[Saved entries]

---*---

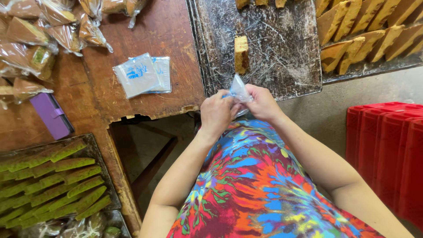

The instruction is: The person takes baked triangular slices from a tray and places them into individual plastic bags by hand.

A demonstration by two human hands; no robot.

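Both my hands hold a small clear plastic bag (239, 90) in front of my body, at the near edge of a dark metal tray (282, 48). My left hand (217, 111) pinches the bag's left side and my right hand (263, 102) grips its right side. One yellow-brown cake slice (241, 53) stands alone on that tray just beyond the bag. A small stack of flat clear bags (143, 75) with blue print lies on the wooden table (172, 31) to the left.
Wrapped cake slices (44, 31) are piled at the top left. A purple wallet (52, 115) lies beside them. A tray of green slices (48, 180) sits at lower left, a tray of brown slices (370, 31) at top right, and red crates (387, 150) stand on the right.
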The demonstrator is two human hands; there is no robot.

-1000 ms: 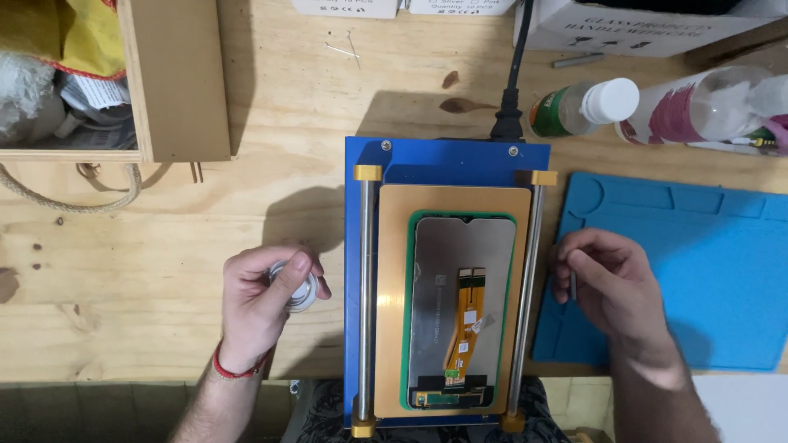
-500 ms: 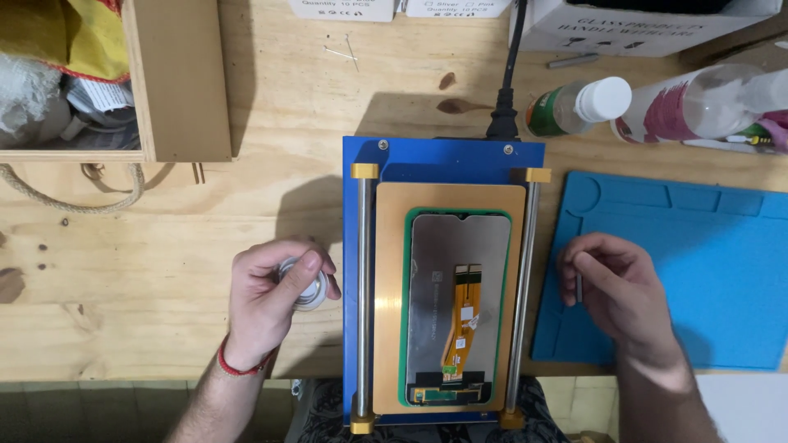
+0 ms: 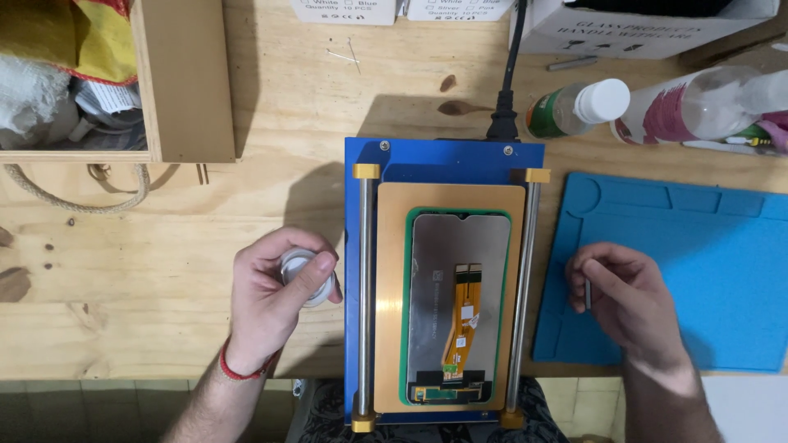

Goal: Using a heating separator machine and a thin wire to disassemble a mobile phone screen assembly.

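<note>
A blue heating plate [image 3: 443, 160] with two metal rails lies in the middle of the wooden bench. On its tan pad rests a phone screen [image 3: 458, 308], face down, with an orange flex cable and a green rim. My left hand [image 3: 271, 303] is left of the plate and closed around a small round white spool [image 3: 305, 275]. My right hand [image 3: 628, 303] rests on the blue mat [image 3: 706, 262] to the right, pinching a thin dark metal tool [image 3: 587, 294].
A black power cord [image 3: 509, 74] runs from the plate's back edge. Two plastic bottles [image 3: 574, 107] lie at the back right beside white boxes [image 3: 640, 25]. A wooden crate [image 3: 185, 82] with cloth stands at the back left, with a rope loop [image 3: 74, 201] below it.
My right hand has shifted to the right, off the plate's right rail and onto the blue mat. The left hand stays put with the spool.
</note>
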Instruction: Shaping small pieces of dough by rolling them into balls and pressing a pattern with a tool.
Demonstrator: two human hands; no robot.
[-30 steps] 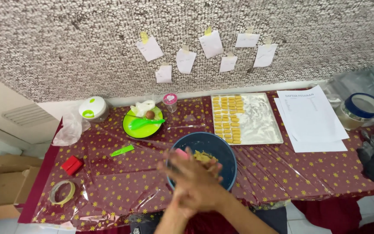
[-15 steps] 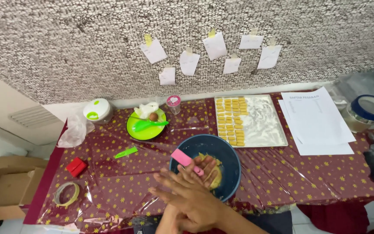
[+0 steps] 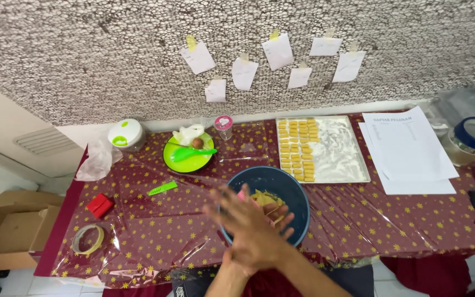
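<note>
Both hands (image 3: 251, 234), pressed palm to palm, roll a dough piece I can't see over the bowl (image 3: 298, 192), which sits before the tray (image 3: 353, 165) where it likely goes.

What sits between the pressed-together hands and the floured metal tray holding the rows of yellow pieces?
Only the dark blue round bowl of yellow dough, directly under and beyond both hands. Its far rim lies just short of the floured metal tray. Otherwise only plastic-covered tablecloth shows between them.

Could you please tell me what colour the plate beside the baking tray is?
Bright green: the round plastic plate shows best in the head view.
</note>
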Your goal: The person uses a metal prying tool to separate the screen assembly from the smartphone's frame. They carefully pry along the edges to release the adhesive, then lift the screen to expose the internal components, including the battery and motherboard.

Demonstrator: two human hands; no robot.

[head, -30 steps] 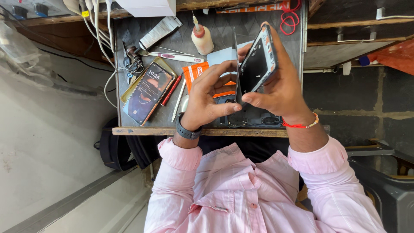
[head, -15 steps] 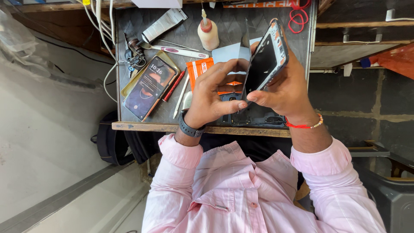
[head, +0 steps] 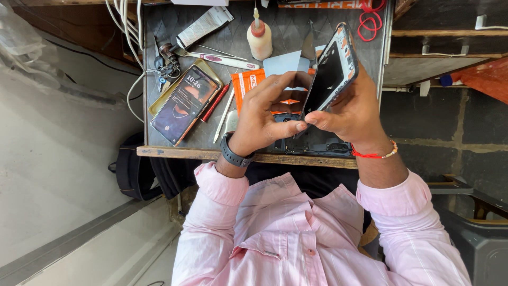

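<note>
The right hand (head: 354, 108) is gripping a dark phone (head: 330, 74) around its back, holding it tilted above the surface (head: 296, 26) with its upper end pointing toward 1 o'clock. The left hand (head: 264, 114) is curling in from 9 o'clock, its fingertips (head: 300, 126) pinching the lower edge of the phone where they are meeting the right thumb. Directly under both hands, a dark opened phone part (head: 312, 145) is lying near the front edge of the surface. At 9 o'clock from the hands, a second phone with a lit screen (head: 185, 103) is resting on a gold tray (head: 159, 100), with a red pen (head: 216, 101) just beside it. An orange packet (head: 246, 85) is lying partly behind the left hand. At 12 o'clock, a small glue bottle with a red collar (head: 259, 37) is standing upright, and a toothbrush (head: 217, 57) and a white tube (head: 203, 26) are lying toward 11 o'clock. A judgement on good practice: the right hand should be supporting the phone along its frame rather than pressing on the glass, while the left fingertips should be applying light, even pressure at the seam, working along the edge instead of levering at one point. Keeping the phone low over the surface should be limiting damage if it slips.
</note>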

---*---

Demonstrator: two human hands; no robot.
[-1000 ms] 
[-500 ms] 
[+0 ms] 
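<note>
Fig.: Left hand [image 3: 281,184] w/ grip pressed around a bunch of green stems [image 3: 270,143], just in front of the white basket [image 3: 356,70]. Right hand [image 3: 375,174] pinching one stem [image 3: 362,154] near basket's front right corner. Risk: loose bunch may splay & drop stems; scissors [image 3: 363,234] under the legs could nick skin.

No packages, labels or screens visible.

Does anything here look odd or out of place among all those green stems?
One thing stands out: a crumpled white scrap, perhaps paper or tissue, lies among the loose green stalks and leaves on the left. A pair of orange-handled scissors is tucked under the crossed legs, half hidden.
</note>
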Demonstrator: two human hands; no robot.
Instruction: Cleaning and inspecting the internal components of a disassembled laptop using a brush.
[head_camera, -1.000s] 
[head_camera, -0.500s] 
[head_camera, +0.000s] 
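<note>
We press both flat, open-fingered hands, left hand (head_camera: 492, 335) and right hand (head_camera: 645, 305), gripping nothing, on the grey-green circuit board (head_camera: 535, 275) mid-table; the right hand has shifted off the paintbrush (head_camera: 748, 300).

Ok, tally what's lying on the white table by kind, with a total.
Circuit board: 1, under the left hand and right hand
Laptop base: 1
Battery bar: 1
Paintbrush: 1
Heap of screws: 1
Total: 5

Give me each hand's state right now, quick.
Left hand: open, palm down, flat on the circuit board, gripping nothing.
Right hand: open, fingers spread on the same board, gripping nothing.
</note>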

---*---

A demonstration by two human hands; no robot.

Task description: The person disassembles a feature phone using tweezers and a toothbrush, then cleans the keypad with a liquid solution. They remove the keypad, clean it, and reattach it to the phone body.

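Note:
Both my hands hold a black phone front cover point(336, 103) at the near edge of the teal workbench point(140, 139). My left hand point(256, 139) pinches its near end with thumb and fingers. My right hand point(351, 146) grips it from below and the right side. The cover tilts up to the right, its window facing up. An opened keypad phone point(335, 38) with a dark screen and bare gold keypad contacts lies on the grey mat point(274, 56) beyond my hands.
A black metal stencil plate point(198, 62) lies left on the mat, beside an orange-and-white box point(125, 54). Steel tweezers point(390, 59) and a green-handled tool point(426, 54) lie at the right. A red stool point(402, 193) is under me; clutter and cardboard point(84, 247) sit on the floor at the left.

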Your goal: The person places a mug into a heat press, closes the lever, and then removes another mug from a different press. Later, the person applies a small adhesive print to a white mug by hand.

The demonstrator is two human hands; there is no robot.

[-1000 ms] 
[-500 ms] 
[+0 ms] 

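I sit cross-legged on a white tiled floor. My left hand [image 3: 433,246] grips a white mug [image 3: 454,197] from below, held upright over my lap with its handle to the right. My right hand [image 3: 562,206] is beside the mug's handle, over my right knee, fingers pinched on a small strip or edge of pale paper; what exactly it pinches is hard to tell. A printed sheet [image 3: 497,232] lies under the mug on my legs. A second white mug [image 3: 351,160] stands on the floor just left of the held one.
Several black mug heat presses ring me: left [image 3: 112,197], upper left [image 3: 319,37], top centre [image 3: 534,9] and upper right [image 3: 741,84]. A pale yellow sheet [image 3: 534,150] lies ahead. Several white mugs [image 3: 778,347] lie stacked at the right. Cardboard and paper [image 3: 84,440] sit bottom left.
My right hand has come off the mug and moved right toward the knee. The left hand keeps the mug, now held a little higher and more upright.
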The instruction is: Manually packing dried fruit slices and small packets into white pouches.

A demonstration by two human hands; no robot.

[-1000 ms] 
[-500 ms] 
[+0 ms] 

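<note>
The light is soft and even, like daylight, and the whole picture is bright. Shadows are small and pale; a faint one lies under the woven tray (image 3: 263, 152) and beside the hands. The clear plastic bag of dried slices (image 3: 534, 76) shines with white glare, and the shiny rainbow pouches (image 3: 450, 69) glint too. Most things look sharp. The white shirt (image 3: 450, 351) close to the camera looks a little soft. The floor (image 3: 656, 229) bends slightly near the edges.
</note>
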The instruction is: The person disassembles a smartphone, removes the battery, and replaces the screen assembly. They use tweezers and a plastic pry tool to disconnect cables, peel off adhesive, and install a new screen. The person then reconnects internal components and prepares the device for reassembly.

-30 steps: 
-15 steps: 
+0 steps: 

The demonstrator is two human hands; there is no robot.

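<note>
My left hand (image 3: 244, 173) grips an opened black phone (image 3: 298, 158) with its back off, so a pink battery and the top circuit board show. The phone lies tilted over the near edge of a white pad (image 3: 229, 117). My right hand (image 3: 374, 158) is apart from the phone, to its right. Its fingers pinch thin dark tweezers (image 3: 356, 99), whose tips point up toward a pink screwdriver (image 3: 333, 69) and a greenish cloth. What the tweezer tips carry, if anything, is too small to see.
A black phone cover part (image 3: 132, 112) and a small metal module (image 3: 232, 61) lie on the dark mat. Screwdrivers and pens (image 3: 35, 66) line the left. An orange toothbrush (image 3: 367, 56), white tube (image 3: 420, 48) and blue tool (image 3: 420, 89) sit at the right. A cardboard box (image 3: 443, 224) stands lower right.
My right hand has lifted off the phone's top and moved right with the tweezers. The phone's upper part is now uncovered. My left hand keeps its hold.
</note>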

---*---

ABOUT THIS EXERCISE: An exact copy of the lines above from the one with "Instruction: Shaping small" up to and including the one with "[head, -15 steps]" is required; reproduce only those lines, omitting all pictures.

EXPECTED ANSWER:
Instruction: Shaping small pieces of dough by rolling them into balls and pressing a pattern with a tool.
Demonstrator: two human hands; no robot.
[-30 steps] 
[-15 steps] 
[+0 steps] 
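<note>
Both hands (image 3: 251, 234), pressed palm to palm, roll a dough piece I can't see over the bowl (image 3: 298, 192), which sits before the tray (image 3: 353, 165) where it likely goes.

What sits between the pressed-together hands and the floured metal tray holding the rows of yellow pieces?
Only the dark blue round bowl of yellow dough, directly under and beyond both hands. Its far rim lies just short of the floured metal tray. Otherwise only plastic-covered tablecloth shows between them.

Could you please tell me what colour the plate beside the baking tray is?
Bright green: the round plastic plate shows best in the head view.
</note>
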Your goal: The person uses a metal prying tool to separate the screen assembly from the smartphone's frame. They carefully pry along the edges to release the adhesive, then lift the screen to expose the internal components, including the battery and motherboard.

Demonstrator: two human hands; no robot.

[head, -30 steps] 
[head, -15 steps] 

Here the work on this exercise is complete.